If procrastination is so heinous, why do so many of us still do it?
The honest answer is that in spite of the rushing and the stress, procrastination is awesome.
I would guess that more procrastination happens in November than in any other month of the academic year. For the past four years, I’ve spent every October frantically studying for midterms. Although I’m usually a procrastinator, I always try to plan ahead and get plenty of study hours in before the tests.
Of course, that means that by Nov. 1, I’m completely drained.
The worst part about midterms is that you don’t get a break after them.
After midterms you go straight back to classes. For most of us that means extreme burnout. And for those of us that are procrastinators that means that we’re back to our usual selves.
Without time to recharge, it seems like the only way to stay sane is to pretend that an impending project doesn’t exist until the last minute.
Procrastination has a bad reputation. It’s no secret that it can lead to all-nighters and anxiety. On a college campus it’s considered one level above copying and pasting an entire paper.
But when you really think about it, procrastination is an important part of student life.
If my checkbook is balanced and my laundry is done that generally means I’m avoiding homework.
As a matter of fact, any time you see me doing something I’d normally find tedious or unpleasant it’s because anything is better than another hour of outlining.
That’s because procrastination is the opposite of the whole “carrot at the end of the stick” theory. Reel in that fishing pole, unhook the carrot and replace it with that moldy slice of bread from the back of your fridge.
You don’t run towards something you hate. You stay away from it as long as you can. Compared to that green, fuzzy Bunny bread, just about anything looks good.
If your choices are between writing a 10-page paper and cleaning your bathroom, then you’ll probably clean your bathroom. The paper will get done. The only difference is that you’ll write it at 3 in the morning instead of 3 in the afternoon.
When you think about it that way, procrastination makes us more productive.
If you spend all day carefully highlighting a chapter, making flashcards and quizzing yourself, then you’ll be bored out of your mind.

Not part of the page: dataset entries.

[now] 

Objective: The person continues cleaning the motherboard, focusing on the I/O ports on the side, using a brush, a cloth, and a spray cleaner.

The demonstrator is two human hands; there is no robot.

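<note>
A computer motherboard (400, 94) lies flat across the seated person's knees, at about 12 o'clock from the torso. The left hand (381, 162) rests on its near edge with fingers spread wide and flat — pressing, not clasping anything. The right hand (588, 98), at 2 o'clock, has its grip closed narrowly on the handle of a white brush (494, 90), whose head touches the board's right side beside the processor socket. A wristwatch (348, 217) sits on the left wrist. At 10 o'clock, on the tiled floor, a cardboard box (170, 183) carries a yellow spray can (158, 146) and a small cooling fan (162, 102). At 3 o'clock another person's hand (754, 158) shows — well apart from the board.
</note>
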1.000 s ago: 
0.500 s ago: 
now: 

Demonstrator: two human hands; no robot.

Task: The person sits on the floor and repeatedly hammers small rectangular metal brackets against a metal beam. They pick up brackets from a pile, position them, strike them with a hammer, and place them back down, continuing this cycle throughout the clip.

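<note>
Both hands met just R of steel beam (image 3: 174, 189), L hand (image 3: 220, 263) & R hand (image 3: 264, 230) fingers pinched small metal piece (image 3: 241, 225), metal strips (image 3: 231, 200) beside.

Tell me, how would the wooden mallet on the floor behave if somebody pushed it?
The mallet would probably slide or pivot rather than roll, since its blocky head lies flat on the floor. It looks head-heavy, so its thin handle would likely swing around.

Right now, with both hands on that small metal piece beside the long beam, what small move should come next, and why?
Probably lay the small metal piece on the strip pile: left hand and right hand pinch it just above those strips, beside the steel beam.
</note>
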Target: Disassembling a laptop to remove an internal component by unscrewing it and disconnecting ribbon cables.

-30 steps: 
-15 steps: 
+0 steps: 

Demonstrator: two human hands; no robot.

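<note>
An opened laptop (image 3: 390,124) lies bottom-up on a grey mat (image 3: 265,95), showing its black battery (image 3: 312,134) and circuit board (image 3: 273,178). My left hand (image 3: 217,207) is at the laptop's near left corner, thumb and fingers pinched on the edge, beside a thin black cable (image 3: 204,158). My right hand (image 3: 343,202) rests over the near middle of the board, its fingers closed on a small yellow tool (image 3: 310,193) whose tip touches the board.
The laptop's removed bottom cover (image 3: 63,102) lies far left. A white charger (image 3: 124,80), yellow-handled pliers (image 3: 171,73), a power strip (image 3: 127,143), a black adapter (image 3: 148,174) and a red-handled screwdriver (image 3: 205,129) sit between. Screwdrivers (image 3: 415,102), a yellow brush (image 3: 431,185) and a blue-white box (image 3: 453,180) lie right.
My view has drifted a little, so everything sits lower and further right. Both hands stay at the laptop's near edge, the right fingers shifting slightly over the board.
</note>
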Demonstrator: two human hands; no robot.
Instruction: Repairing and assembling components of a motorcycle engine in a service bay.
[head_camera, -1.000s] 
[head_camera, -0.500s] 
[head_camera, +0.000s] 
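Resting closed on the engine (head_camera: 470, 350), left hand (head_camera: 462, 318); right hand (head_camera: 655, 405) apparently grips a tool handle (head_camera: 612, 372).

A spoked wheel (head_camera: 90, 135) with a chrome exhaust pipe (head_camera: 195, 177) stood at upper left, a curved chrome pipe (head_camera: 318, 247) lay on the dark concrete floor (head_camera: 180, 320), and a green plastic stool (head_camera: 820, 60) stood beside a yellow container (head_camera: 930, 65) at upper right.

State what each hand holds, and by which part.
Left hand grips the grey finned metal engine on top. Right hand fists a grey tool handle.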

If you’ve ever been studying and suddenly realized that you’ve been reading the same sentence for five minutes then you know what I’m talking about.

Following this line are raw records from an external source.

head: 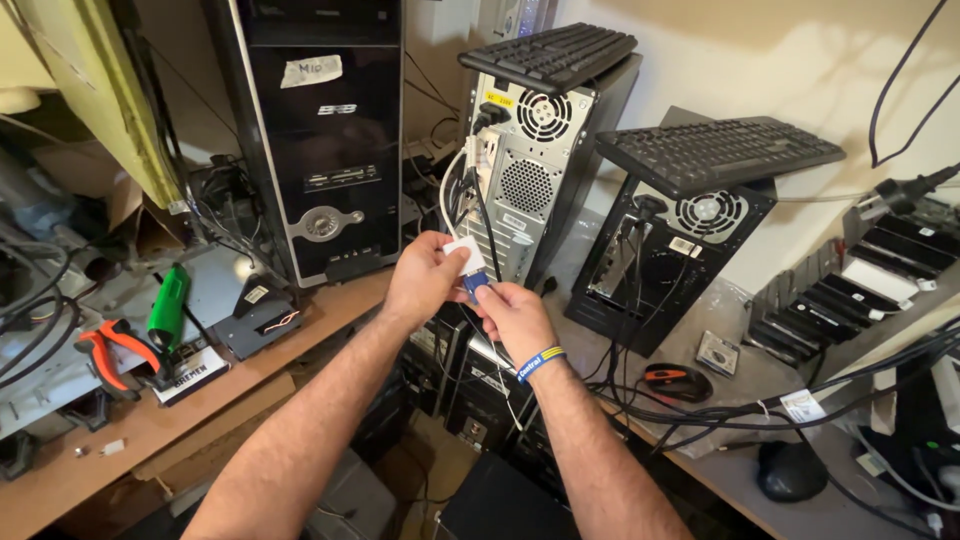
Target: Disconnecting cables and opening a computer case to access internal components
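Already lifted clear of the table (pixel 300 340) and pinched between both sets of fingers: a blue plug with a white adapter (pixel 468 262), left hand (pixel 425 280) gripping the white end, right hand (pixel 512 312) closed on the blue end just below, neither end seated in any socket yet, so joining judged only begun. Counted around the fingers: three computer towers, the black one (pixel 325 130) well to the left, the grey-backed one (pixel 530 170) just behind the fingertips, the open one (pixel 665 250) to the right; two keyboards (pixel 550 50) (pixel 715 150) lying on top; two mice (pixel 678 380) (pixel 790 470) lower right.
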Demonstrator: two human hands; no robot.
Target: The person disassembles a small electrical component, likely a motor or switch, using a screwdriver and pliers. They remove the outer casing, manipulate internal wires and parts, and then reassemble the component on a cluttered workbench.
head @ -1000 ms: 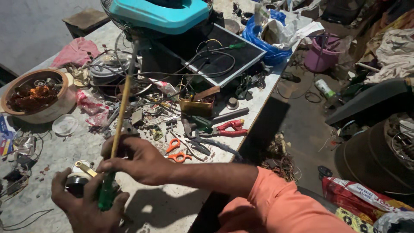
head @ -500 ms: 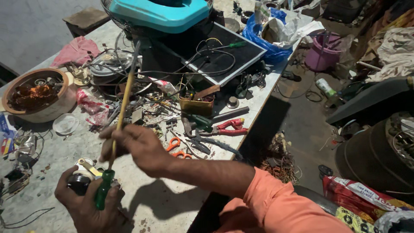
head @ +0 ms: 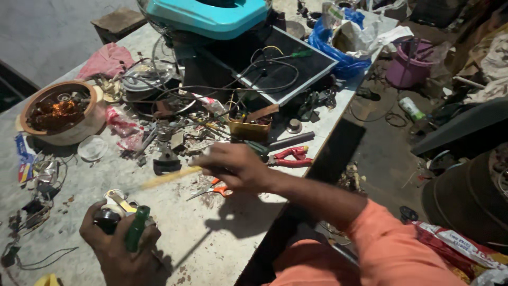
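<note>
My left hand [head: 123,248] is at the bottom left, closed around a small dark round part [head: 108,220] and a green-handled screwdriver [head: 136,229]. My right hand [head: 234,165] is over the middle of the table, gripping a long yellowish wooden stick [head: 164,178] that lies nearly level and points left, blurred by motion. Orange-handled scissors [head: 217,189] lie just under that hand. Red-handled pliers [head: 290,157] rest to its right.
The concrete table [head: 211,243] is crowded: a round bowl [head: 58,114] of burnt parts at left, a teal fan base [head: 209,16], a dark flat panel [head: 286,66] with wires, a yellow box [head: 248,127]. The table's edge runs diagonally at right; clutter covers the floor beyond.
My right hand has moved right and up the table, swinging the stick from upright down to nearly level. My left hand keeps its grip on the part and screwdriver.
</note>
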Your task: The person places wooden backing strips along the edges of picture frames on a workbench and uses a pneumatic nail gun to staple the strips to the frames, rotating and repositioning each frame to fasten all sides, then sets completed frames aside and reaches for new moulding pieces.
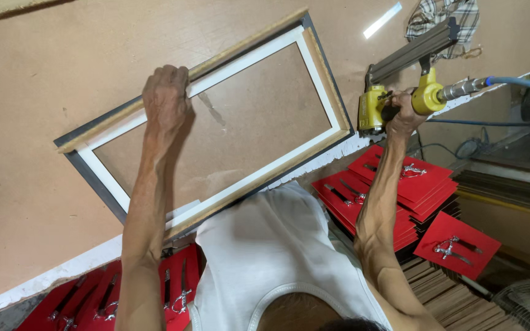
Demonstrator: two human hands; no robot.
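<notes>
head view: left hand point(165, 98) grip clenched on frame point(314, 58), right hand point(403, 113) grasping nail gun point(400, 79).

I wear a plain white sleeveless vest point(265, 245) of thin ribbed cloth, its neckline and armholes finished with a narrow stitched band. Both my arms are bare from shoulder to wrist, lean and sinewy, with no watch, ring, glove or bandage on my left hand point(165, 98) or my right hand point(403, 113). A little dark hair shows at the lower edge.
</notes>
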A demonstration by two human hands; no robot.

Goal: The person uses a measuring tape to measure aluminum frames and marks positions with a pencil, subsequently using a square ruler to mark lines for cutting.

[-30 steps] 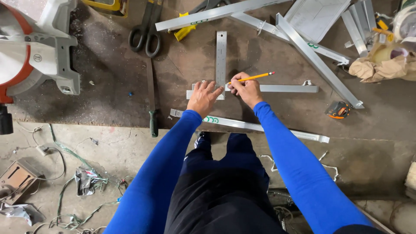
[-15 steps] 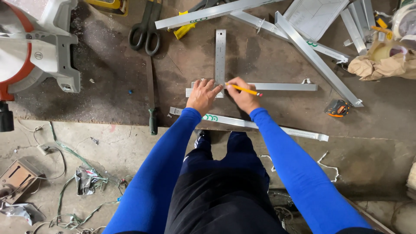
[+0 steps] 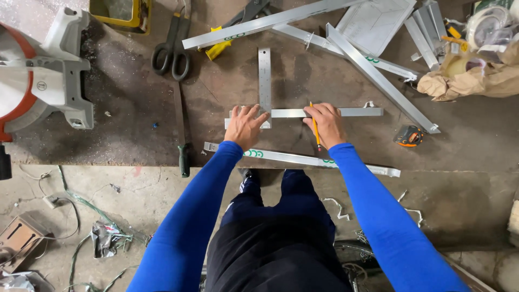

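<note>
Aluminium bar point(image 3: 346, 112) is laid flat across the brown workbench point(image 3: 135, 130), right in front of the person. It is the bar being worked on, and it runs from left to right.

Biggest of all is the workbench, and on its left end a grey and red chop saw point(image 3: 38, 81) is seen. Long metal strips point(image 3: 378, 75) are piled at the back. Another long strip point(image 3: 303, 158) is laid along the near edge of the bench.

A steel square point(image 3: 264, 75) is stood with its long arm pointing away, and its corner is set against the bar. The left hand point(image 3: 244, 127) is spread flat, fingers apart, and pressed down on the corner of the square and the bar's left end.

The right hand point(image 3: 326, 123) is curled on top of the bar, and a yellow pencil point(image 3: 314, 125) is pinched in its fingers.

Black shears point(image 3: 172, 51) are laid at the back left. A small orange tape measure point(image 3: 409, 135) is sat to the right, near the bar but apart from it.
</note>
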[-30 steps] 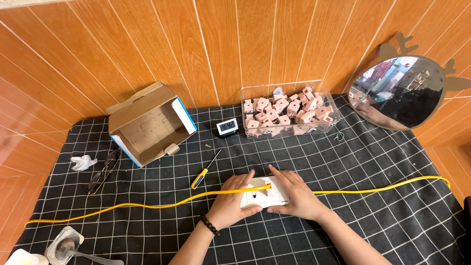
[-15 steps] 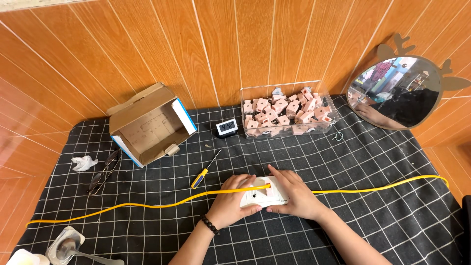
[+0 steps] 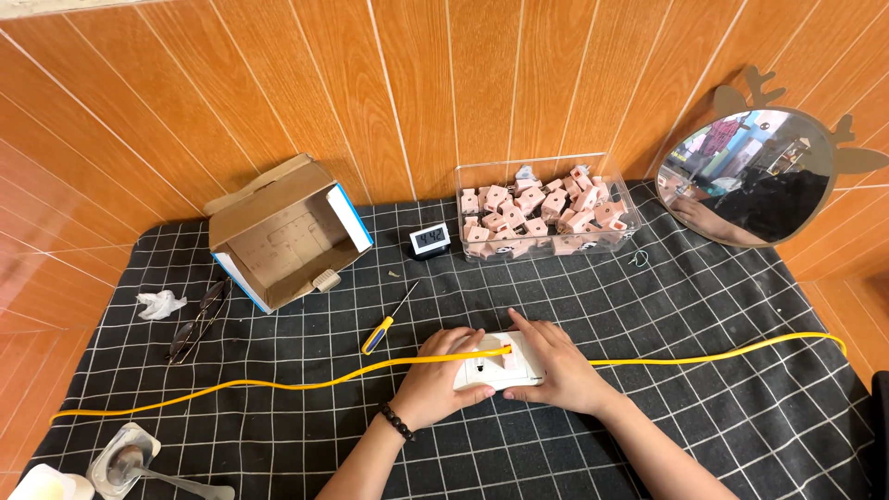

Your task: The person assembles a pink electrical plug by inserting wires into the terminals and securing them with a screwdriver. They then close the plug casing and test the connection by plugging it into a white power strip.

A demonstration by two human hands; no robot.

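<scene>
A white wall socket plate (image 3: pixel 498 368) lies on the black grid-patterned cloth (image 3: pixel 722 306) near the front middle. My left hand (image 3: pixel 435 384) grips its left side, thumb under it. My right hand (image 3: pixel 556 366) presses on its right side, fingers on top. A long yellow cable (image 3: pixel 278 384) runs across the cloth from far left to far right and passes over the plate between my hands. A yellow-handled screwdriver (image 3: pixel 387 322) lies just left of and behind my left hand.
Behind stand an open cardboard box (image 3: pixel 282 236), a small digital clock (image 3: pixel 430 240) and a clear bin of pink parts (image 3: pixel 542 211). A round mirror (image 3: pixel 750 176) leans at the right. Glasses (image 3: pixel 196 319), crumpled tissue (image 3: pixel 159 303) and a cup with a spoon (image 3: pixel 125 460) lie left.
</scene>
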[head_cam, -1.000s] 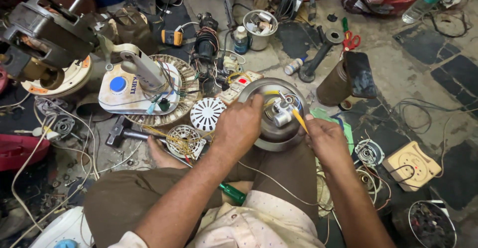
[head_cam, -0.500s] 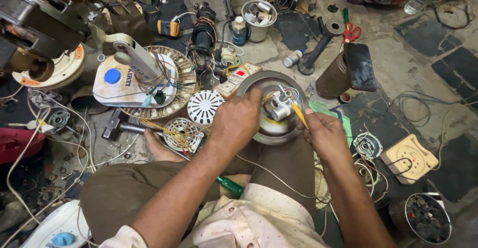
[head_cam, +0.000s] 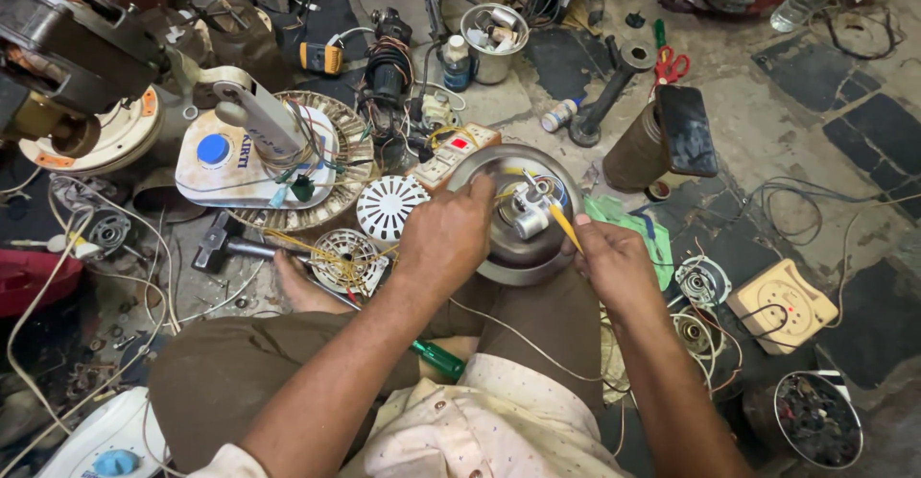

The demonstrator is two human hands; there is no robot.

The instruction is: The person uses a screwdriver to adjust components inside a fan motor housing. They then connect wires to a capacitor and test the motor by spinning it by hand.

In theory, taking your time to go over all of the information is great.
But the reality for a lot of us is that we won’t pay attention to what we’re doing. It’s so easy to skim a chapter if it’s the early afternoon. What’s the rush? You have all day and all night to study.
The problem is that by 10 at night you’ll realize that you have nothing committed to memory.
If you only have a small amount of time to prepare for a quiz, then you will completely devote that time to studying. Chances are you’ll remember more facts than if you leisurely flip through the chapter all day.
With procrastination, you never get bored.
There’s a certain excitement to racing the clock on an assignment. It’s such a great feeling when you win that race.
When I turn in a paper on time after just having completed it minutes before, I feel like Rocky Balboa after he runs up the steps of the Philadelphia Museum of Art.
Speaking of famous movie clips, think of all the great YouTube clips and websites you’ve found because you were procrastinating.
If it weren’t for avoiding homework, I would never have seen Paul Vasquez get way too excited about a double rainbow. I would never have seen cats ask for cheeseburgers using awful grammar.
I wouldn’t understand half of the jokes I hear on campus. Clever pop-culture puns on graphic t-shirts would go completely over my head.
It’s not just about the internet.
Procrastination brings friends and families together.
Think about it. If we all managed our time responsibly then when would we ever see each other?
Procrastination means putting off work to go to Rodeo Bob’s with friends you haven’t
seen all semester.
It means driving home on Saturday to eat dinner with your parents instead of getting a head start on your millionth powerpoint presentation.
I’ll admit that there are times when procrastination is not the best way to go. Sometimes you just have to bite the bullet and get to work.
Another important note: procrastination means that you wait until the last minute but you still finish your homework.
If you answer two out of eight review questions, go to sleep and then turn in an incomplete assignment, then you aren’t procrastinating. You’re failing. There’s a big difference.
Procrastination isn’t the big bad wolf some motivational posters would have us believe it to be.
So to all of you out there trying to decide between tailgating and heading to the library this homecoming, I’d like to remind you that you only live once.
And it’s amazing how much living you can do when you’re putting off homework until tomorrow.